▸ **Action item**
Quote every line below exactly as it reads.

▸ **Raw data**
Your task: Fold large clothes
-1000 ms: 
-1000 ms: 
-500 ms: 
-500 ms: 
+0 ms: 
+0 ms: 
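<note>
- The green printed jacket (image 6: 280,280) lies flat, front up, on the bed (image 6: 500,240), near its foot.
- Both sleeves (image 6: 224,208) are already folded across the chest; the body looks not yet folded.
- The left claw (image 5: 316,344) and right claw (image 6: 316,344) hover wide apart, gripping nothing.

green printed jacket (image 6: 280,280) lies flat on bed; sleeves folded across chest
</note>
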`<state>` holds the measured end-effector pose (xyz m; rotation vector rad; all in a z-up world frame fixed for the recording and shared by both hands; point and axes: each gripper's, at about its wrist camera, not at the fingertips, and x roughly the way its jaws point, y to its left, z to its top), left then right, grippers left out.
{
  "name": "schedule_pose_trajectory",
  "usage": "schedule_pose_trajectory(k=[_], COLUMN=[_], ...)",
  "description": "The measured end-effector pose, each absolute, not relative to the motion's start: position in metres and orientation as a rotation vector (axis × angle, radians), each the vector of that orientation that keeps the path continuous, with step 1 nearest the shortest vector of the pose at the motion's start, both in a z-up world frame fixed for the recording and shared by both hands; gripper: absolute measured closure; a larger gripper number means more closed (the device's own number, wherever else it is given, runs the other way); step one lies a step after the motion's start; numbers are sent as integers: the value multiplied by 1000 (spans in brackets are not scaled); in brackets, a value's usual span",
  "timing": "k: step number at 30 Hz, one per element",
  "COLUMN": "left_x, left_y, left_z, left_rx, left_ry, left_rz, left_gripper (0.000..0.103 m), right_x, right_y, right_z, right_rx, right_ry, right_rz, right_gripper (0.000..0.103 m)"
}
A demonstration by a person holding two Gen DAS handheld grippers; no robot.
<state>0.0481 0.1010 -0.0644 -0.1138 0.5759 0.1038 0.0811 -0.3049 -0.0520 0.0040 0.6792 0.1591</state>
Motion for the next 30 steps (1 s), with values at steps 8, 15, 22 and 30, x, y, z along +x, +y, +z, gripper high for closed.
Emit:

▸ **Answer space**
Your task: Fold large clothes
-1000 ms: 
-1000 ms: 
-500 ms: 
-500 ms: 
+0 ms: 
+0 ms: 
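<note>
- The green printed jacket (image 6: 280,280) lies flat, front up, on the bed (image 6: 500,240), near its foot.
- Both sleeves (image 6: 224,208) are already folded across the chest; the body looks not yet folded.
- The left claw (image 5: 316,344) and right claw (image 6: 316,344) hover wide apart, gripping nothing.

green printed jacket (image 6: 280,280) lies flat on bed; sleeves folded across chest
</note>
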`<state>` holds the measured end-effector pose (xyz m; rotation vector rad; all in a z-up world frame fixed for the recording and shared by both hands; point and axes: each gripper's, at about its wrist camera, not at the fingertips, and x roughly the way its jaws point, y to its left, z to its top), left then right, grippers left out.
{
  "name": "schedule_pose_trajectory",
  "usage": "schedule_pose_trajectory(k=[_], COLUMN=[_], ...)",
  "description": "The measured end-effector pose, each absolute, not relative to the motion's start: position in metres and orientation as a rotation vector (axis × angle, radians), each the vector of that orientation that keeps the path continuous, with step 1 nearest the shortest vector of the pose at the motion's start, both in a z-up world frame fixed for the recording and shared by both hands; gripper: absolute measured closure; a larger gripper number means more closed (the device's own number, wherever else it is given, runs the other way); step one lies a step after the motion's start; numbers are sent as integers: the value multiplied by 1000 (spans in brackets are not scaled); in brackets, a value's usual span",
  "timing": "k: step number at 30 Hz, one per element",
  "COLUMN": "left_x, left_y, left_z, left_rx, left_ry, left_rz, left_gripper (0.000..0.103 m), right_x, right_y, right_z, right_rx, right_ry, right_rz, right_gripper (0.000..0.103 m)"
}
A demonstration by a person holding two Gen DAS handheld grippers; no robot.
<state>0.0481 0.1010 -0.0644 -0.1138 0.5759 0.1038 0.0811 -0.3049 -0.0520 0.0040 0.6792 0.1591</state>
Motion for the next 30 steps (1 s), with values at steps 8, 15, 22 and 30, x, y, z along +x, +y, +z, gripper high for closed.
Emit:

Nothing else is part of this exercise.